- EXERCISE DETAILS
The answer is to be an exact copy of the lines below running from the line with "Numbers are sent" down to the line with "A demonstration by", both ends included, and nothing more.

- DATA BELOW
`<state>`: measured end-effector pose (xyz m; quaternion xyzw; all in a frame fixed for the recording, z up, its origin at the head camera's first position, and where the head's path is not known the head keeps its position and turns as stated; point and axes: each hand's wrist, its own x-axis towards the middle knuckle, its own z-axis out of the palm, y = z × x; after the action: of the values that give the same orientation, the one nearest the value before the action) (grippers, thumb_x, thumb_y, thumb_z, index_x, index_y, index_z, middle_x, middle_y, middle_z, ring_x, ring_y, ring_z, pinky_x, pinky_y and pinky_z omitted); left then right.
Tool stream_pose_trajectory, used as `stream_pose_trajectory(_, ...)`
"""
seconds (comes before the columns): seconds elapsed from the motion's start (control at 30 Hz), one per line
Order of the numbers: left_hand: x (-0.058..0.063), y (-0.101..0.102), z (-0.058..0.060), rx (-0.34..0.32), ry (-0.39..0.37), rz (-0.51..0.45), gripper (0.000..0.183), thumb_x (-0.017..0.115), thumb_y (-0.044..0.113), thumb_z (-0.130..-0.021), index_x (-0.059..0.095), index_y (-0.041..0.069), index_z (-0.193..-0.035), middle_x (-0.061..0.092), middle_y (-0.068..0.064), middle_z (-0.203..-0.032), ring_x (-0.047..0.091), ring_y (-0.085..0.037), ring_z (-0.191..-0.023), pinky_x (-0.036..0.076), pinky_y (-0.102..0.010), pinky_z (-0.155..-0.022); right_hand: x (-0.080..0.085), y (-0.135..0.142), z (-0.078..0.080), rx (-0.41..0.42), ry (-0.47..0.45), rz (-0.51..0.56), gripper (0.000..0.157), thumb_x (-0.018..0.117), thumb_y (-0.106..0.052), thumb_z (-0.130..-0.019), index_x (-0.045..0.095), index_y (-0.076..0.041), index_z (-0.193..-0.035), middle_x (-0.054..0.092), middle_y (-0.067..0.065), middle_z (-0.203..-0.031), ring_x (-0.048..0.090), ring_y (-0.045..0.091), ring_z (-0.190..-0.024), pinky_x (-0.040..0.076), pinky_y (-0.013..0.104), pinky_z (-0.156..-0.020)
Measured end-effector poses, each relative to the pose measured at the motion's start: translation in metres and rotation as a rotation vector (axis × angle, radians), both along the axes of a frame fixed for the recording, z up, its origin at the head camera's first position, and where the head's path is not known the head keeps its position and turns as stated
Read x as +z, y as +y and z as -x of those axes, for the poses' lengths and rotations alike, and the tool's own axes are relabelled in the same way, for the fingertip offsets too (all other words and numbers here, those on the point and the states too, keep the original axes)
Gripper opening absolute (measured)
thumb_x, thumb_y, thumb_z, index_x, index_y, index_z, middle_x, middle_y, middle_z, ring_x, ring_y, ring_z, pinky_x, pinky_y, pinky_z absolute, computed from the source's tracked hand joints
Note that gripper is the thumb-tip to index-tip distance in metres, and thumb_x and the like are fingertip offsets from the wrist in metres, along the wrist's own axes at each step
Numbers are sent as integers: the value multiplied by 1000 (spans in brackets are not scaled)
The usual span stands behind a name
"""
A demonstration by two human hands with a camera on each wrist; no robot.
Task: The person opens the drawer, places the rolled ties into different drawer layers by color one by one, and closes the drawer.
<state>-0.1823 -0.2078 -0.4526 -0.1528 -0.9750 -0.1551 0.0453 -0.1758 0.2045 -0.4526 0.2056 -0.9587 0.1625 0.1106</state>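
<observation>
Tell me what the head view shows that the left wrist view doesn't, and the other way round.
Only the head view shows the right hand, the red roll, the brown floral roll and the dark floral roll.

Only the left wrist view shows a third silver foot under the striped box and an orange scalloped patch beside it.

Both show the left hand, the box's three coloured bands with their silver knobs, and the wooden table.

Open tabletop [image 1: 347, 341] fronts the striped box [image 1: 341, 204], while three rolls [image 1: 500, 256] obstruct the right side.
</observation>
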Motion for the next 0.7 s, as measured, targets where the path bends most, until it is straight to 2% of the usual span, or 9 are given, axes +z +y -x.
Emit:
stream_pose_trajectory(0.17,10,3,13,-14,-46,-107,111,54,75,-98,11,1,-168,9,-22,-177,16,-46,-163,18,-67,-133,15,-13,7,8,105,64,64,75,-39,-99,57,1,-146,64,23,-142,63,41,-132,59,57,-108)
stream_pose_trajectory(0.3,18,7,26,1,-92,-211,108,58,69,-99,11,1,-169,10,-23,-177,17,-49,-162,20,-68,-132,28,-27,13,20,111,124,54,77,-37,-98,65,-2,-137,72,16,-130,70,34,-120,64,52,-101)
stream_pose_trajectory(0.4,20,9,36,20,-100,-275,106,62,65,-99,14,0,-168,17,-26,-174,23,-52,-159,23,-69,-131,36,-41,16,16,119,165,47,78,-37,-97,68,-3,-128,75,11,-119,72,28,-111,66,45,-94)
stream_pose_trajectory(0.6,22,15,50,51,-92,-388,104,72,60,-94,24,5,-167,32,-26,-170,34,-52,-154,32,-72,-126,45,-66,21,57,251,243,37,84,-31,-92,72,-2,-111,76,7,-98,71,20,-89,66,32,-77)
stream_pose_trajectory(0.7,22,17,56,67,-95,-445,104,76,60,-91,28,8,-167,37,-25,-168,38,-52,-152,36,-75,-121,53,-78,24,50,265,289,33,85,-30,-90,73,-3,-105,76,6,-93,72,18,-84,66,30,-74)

- EXERCISE RESULT
Numbers are sent as integers: the value multiplied by 1000 (spans in brackets are not scaled)
The usual span stands behind a name
"""
A demonstration by two human hands with a camera on each wrist; no robot.

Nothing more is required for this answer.